▶ REQUIREMENT: Every line below that has the string "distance" adds one to the count. Give that count by itself.

(Stored dataset items)
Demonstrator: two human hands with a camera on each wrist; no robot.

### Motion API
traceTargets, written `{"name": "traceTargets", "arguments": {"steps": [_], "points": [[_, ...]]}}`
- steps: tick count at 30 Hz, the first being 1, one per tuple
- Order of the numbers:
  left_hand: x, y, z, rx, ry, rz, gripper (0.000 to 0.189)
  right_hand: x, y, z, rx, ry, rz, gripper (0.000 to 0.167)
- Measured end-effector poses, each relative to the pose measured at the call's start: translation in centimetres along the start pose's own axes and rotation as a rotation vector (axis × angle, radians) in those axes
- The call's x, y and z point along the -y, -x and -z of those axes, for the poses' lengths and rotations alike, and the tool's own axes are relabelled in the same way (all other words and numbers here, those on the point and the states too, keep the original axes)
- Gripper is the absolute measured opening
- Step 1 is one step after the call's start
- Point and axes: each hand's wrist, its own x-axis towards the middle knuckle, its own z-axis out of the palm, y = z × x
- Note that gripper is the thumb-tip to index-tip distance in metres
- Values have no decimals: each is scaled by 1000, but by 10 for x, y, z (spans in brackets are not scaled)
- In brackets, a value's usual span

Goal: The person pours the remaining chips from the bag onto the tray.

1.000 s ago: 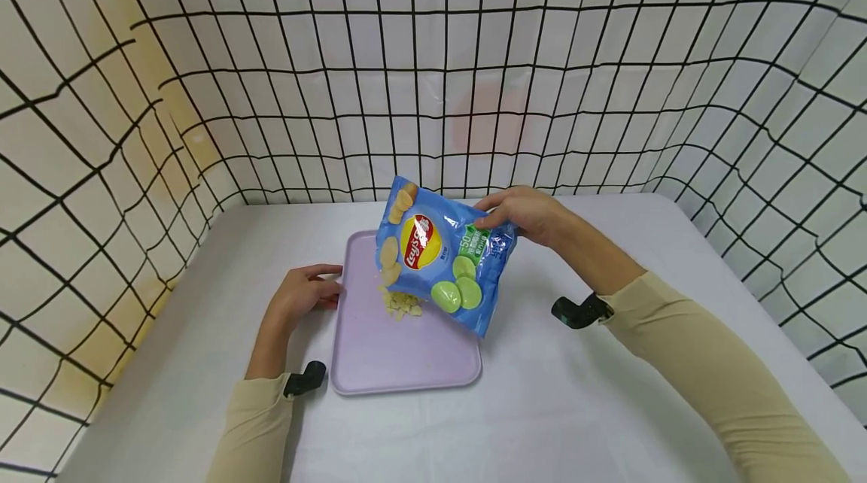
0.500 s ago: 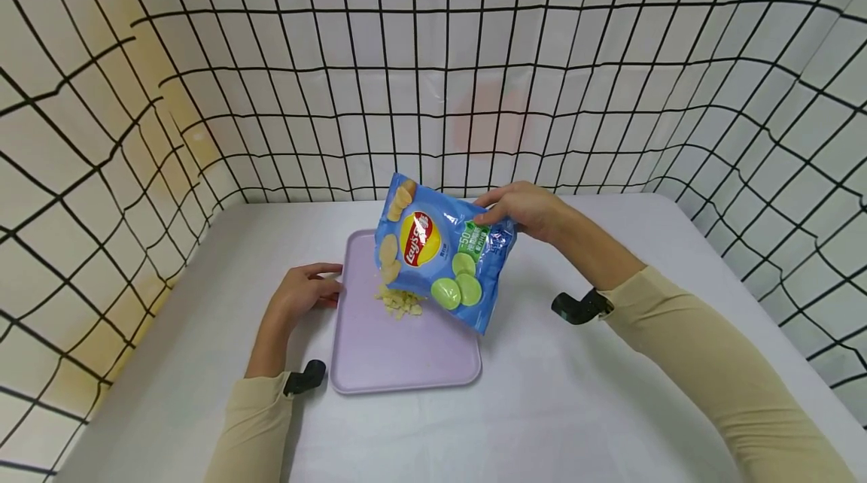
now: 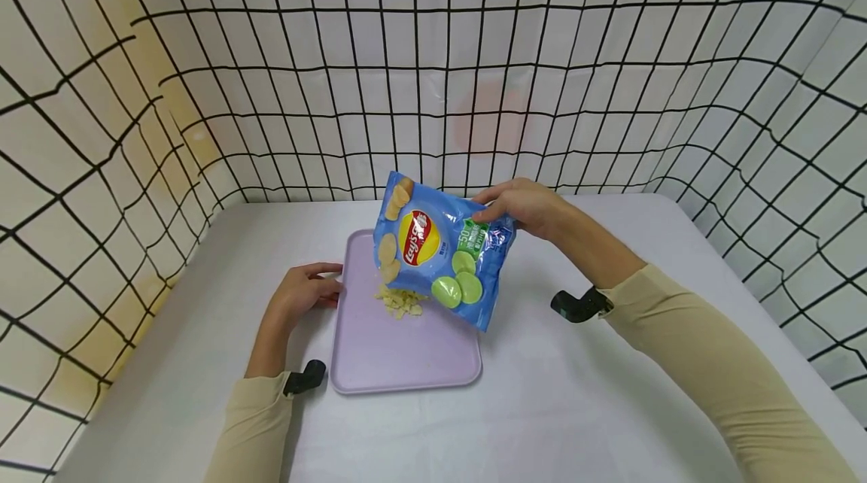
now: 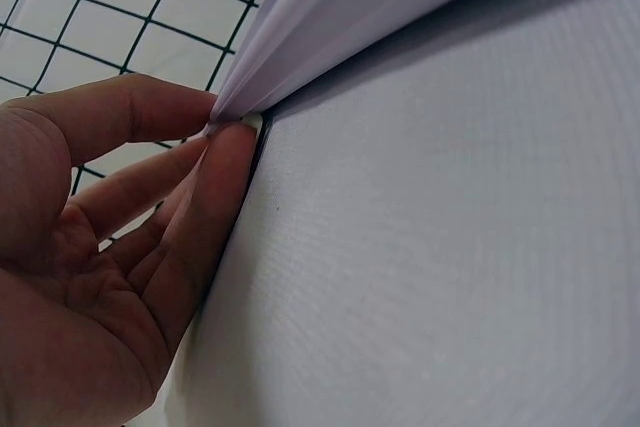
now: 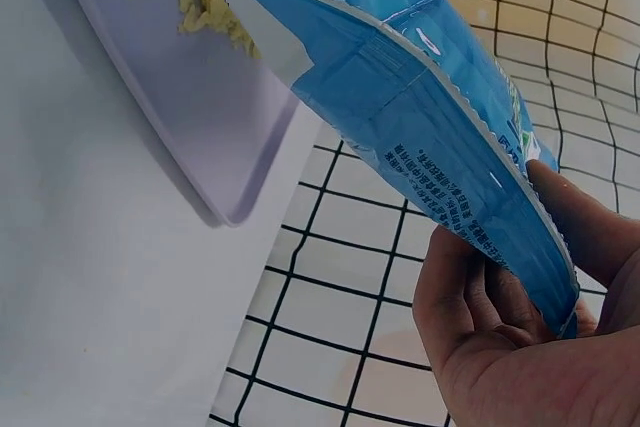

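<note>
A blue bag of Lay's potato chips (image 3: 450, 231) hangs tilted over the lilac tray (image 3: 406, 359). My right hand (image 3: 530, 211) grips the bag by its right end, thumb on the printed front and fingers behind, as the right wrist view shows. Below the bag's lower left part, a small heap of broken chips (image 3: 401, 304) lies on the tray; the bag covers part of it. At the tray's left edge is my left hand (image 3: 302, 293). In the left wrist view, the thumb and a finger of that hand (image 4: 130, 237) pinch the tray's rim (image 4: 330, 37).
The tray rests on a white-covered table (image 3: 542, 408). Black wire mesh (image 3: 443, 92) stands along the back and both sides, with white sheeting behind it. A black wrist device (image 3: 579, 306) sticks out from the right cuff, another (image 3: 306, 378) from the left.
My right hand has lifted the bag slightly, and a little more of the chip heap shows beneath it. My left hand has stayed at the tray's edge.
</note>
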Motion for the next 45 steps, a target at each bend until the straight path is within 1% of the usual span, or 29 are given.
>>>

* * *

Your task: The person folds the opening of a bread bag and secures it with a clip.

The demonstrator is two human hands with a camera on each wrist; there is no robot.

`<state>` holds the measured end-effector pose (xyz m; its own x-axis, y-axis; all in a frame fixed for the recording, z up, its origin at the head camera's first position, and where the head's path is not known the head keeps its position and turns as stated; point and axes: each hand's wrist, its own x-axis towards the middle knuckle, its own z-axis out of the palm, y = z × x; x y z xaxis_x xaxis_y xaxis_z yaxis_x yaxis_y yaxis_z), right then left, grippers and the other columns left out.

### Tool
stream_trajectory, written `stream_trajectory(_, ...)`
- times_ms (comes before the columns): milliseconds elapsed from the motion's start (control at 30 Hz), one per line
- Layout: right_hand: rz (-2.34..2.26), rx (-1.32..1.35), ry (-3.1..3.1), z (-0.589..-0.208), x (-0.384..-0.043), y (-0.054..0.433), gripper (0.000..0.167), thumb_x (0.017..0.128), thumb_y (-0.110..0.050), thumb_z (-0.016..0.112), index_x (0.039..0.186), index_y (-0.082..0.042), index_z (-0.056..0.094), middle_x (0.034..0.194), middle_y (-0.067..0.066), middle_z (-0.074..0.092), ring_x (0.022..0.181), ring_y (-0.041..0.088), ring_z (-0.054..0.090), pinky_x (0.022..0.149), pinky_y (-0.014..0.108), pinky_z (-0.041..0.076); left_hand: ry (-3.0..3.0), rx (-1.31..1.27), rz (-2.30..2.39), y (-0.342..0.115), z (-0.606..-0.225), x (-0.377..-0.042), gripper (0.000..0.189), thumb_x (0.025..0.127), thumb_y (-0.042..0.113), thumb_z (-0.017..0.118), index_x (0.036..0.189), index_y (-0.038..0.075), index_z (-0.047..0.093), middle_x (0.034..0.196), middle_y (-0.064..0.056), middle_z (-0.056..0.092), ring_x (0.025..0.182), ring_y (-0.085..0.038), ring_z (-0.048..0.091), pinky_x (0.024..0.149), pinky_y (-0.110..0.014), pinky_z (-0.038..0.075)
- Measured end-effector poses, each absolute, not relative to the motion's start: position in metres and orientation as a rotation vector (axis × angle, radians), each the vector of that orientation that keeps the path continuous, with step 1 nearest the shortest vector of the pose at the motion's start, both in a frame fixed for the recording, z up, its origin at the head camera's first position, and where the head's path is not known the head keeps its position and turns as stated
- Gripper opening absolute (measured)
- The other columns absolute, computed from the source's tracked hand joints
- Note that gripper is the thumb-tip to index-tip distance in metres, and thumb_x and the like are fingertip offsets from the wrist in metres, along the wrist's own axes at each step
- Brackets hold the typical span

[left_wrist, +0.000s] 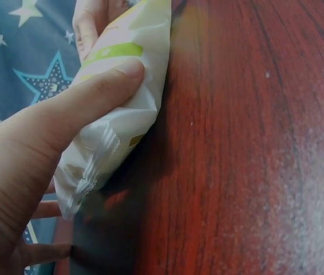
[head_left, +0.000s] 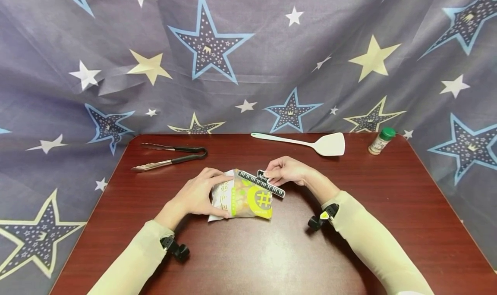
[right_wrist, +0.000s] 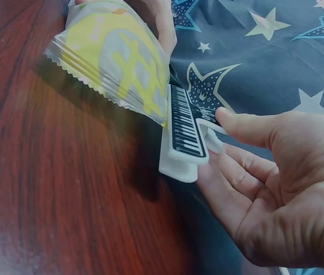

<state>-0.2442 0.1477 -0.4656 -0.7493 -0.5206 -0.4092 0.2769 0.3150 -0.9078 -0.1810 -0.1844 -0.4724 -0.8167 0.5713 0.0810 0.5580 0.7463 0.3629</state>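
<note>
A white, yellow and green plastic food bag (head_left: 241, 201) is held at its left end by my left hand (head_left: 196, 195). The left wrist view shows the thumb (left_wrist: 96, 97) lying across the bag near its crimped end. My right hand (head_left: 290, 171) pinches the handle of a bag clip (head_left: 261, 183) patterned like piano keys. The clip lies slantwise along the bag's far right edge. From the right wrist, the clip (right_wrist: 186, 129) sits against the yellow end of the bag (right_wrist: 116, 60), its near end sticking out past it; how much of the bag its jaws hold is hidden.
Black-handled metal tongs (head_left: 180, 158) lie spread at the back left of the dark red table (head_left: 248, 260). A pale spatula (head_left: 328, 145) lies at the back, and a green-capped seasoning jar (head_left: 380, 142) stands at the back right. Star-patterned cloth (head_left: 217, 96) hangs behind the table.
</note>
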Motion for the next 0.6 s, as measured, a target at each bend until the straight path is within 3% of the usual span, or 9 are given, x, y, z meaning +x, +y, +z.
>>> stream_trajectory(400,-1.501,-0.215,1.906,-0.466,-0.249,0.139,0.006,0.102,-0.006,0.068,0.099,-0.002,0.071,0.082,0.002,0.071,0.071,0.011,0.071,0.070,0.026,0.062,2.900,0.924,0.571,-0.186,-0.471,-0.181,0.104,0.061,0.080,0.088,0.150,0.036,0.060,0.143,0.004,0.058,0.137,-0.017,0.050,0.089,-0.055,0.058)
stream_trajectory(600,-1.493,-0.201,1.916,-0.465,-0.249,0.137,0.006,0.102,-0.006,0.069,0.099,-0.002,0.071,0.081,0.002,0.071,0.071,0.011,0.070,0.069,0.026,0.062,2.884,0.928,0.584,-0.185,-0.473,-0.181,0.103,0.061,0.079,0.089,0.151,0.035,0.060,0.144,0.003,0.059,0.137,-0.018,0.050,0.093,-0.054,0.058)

▶ ANSWER TO THE EXERCISE: 2